In New Orleans, at least, the Army Corps levee structure held up, but other infrastructure failed. Several electrical transformers blew early in the day, and the Entergy transmission tower that provides power to almost the entire city collapsed into the Mississippi River later in the evening, which could leave the entire city without electricity for days, if not weeks. The loss of power also deprived the city’s water pumps of the energy they needed to push rainwater out of the city, which forced the local board to rely on what it called “self-generated power” and a single turbine. As the night wore on, the water kept rising. It was still unclear by morning how long it would take to restore power.

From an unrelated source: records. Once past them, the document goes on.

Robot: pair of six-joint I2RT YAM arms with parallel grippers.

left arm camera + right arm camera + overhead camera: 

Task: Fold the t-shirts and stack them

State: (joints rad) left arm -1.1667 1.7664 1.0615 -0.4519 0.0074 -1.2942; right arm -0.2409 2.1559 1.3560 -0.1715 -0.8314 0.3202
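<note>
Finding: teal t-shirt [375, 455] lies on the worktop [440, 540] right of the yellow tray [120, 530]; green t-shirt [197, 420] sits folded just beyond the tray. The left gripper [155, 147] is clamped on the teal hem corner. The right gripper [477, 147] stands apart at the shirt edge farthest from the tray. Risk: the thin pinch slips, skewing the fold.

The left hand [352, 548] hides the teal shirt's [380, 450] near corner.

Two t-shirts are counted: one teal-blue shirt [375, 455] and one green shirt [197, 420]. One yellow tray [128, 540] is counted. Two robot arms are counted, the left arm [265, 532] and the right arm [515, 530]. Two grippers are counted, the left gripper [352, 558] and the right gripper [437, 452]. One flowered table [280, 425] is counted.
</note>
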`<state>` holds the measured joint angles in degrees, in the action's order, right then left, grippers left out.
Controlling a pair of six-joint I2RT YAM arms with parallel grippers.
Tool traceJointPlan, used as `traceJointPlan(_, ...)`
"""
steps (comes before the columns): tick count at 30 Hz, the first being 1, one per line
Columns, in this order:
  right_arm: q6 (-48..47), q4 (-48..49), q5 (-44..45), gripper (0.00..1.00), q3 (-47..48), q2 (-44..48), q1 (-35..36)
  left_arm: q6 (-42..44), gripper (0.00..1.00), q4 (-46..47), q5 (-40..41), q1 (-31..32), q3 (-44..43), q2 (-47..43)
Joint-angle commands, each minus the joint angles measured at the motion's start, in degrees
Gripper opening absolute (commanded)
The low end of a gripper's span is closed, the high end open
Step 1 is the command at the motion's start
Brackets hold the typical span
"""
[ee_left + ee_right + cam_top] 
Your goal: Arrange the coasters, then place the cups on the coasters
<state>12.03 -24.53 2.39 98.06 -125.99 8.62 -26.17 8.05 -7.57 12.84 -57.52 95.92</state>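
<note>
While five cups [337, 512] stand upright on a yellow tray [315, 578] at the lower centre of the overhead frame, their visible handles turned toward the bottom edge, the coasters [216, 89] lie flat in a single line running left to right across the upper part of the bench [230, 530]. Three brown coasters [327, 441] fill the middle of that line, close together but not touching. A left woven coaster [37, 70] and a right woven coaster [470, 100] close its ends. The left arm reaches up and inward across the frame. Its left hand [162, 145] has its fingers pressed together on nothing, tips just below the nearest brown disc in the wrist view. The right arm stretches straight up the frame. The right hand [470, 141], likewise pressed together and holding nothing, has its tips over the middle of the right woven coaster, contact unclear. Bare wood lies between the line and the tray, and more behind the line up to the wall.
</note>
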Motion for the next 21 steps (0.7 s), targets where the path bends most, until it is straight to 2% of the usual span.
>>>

While the full toll of the storm remains to be seen, it’s not too early to perceive the broader lesson here: We now live in a world for which our current ways of building and living are inadequate. We have underestimated the risk posed by disasters like hurricanes and wildfires, and we must now rethink our relationship to the natural forces that terrorize marginalized communities like Naquin’s. The culprits in this crime, and the entities that by all rights should pay for its restitution, are the fossil fuel companies, and the oil majors in particular.

The brutal irony of the whole affair is that these companies still enjoy incredible status in Louisiana. Ida made its earliest landfall at Port Fourchon, a marine complex that services about 20 percent of the nation’s oil supply; given the potential for hurricane damage to affect gas prices, it is a safe bet that officials will devote extensive early resources to restoring the port’s operations. Although most oil production in the region has moved offshore, Louisiana is still a stronghold for the petrochemical industry, and the swath of land the hurricane traversed is home to an estimated 600 refineries and chemical plants; there are dozens of these plants along the spine of the Mississippi River in Plaquemines Parish and hundreds more in “Cancer Alley,” the cluster of polluted refinery towns between New Orleans and Lafayette. Even in a place like Pointe-Aux-Chenes, many people work for the fossil fuel industry in some capacity, for instance on the tugboats that bring oil barges up the Mississippi.

That the same people who lived and worked under the yoke of the fossil fuel industry for more than a century should now reap the consequences of that industry’s negligence is a manifest injustice. In the coming weeks, we will hear a great deal about building back better, about the need to restore our infrastructure and harden it for future climate disasters. And we do need to do that. But the pointed, historically specific nature of Ida’s devastation should make us rethink what we mean by recovery. We need to interrupt a vicious cycle of climate cause and effect, a feedback loop that is more extreme in Louisiana than almost anywhere else. If we restore every house and every levee, and we leave untouched the industries that polluted the world in the first place, to what extent can we really say we have “built back better”?